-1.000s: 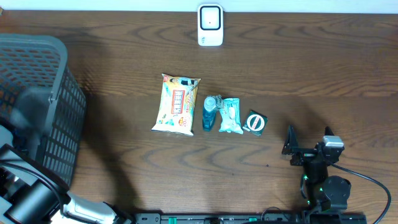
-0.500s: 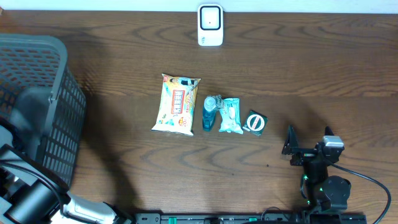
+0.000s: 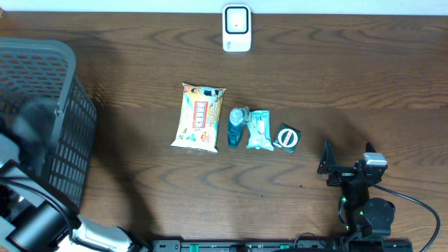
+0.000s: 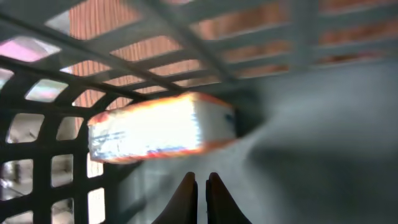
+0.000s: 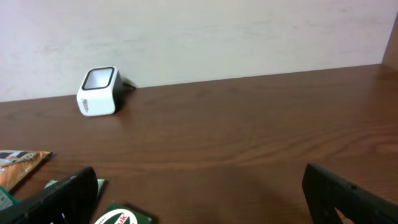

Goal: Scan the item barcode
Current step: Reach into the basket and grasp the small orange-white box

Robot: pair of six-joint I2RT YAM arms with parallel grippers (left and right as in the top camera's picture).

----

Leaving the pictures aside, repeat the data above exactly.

-1.000s: 
-0.500s: 
+0.000s: 
+0.000s: 
+0.000s: 

Goal: Scan the item barcode
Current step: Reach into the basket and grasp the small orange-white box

Robot: pair of six-joint I2RT YAM arms with parallel grippers (left and right as in the top camera's picture).

Nothing else is needed for this exercise.